China is tough on drugs. Many traffickers are among the thousands of people executed annually
20 years ago, when he was still a teenager, Lin Guangpeng tried heroin that his friends had brought to a party near his home in the south-western province of Yunnan. Soon addicted, Mr Lin—not his real name—spent many of the subsequent years behind bars, including several long stretches in detention centres for drug users. He says wardens in these “compulsory isolation detoxification” facilities put him to work in prison factories. Such places are meant to heal your body, he says .

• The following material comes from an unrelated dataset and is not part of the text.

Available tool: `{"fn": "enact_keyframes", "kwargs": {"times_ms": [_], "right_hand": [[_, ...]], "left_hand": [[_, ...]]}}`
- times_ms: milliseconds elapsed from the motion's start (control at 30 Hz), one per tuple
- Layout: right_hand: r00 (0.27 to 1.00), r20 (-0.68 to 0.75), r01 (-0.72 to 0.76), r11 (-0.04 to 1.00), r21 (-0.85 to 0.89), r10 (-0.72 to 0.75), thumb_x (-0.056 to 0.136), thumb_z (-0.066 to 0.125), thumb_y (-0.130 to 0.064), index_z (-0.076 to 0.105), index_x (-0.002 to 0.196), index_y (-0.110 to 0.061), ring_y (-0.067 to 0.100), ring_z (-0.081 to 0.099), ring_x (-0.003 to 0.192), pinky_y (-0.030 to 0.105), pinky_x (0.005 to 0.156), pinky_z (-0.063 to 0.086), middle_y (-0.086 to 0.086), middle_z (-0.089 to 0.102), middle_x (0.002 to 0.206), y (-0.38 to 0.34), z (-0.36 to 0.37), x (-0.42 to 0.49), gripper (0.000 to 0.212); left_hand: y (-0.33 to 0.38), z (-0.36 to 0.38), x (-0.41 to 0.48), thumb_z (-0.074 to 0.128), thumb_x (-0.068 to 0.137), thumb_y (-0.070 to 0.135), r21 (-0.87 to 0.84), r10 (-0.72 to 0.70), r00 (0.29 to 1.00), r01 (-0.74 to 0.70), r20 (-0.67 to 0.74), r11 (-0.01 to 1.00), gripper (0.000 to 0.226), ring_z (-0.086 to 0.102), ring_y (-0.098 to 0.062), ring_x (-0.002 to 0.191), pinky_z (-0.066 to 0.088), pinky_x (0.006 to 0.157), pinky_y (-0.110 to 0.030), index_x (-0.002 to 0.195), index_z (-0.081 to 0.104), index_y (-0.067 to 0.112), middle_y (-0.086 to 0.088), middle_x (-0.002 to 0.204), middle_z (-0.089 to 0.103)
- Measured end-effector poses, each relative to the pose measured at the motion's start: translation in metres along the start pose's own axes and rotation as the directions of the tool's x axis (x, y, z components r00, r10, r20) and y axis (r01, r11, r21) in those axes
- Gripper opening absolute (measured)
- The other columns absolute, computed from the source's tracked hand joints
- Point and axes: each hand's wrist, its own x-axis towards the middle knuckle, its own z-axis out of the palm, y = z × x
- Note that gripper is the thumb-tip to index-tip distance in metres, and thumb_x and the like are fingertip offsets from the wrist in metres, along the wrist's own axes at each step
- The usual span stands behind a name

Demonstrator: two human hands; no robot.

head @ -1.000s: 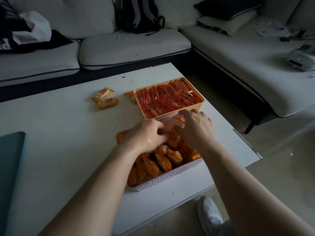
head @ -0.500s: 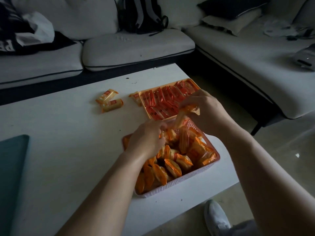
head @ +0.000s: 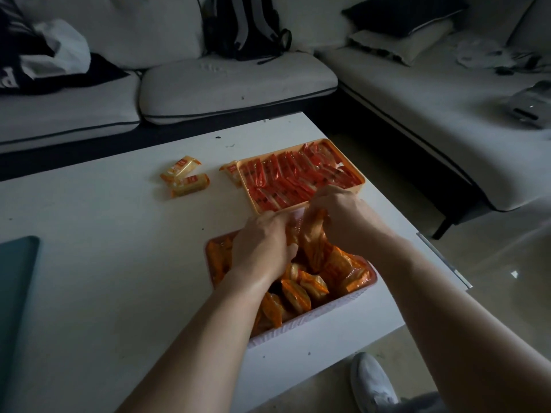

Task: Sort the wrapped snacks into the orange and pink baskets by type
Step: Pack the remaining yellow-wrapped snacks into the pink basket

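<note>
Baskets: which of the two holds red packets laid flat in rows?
The orange basket, the farther one. The nearer pink basket holds jumbled orange packets instead.

On the table (head: 104,278), the far basket (head: 362,182) sits by the right edge near the far right corner, the near basket (head: 298,326) directly before it, a single snack (head: 230,171) touching the far basket's left wall, two loose snacks (head: 185,175) further left, and a flat pad (head: 15,293) at the left edge.
</note>
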Motion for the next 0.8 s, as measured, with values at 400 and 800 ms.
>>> {"fn": "enact_keyframes", "kwargs": {"times_ms": [400, 800], "right_hand": [[0.995, -0.100, -0.020, 0.998, 0.055, 0.026, 0.091, 0.065, -0.001, 0.062, 0.118, -0.018, 0.016, 0.061, 0.089, 0.025, 0.062, 0.056, 0.000, 0.060, 0.116, -0.006, 0.009, 0.000, 0.032], [0.985, 0.145, -0.124, 0.968, 0.220, 0.093, 0.091, 0.052, 0.009, 0.041, 0.148, -0.016, 0.014, 0.066, 0.105, 0.026, 0.064, 0.062, -0.004, 0.062, 0.127, 0.006, 0.002, 0.005, 0.063]], "left_hand": [[0.011, 0.000, 0.009, 0.071, 0.093, 0.031, -0.053, 0.097, 0.978, -0.109, -0.183, 0.993, 0.013, 0.071, -0.015, 0.089, 0.039, 0.068, -0.018, 0.105, 0.070, 0.027, 0.008, 0.096, 0.075], [0.001, 0.008, 0.007, 0.070, 0.091, 0.023, -0.047, 0.165, 0.986, -0.164, 0.027, 0.985, 0.043, 0.049, -0.014, 0.119, 0.048, 0.099, -0.032, 0.128, 0.062, 0.042, 0.015, 0.129, 0.056]]}}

Last month President Donald Trump said he had asked his Chinese counterpart, Xi Jinping, whether China had a drug problem. He said Mr Xi denied it. “We give death penalty to people who sell drugs. End of problem,” Mr Trump quoted Mr Xi as saying, as if in stilted English. Yet China clearly does have a problem. The number of registered drug users has been drifting steadily upwards. In 1991 there were 150,000 such people. By 2017 there were 2.5m.
Worried by these trends, the authorities have been experimenting with less punitive methods of controlling the demand side. The management of China’s compulsory detoxification centres has mostly passed from the police to the judiciary. The latter is slightly more interested in providing inmates with appropriate medical help, says one Chinese expert.
But change is slow. People who go to methadone clinics or private treatment centres risk being pounced on by police trying to meet arrest quotas. A law passed in 2008 promised more “community-based” rehabilitation programmes. But there are still few of them and they are not very effective. There is still no convincing sign that the government is trying to create an alternative to detention.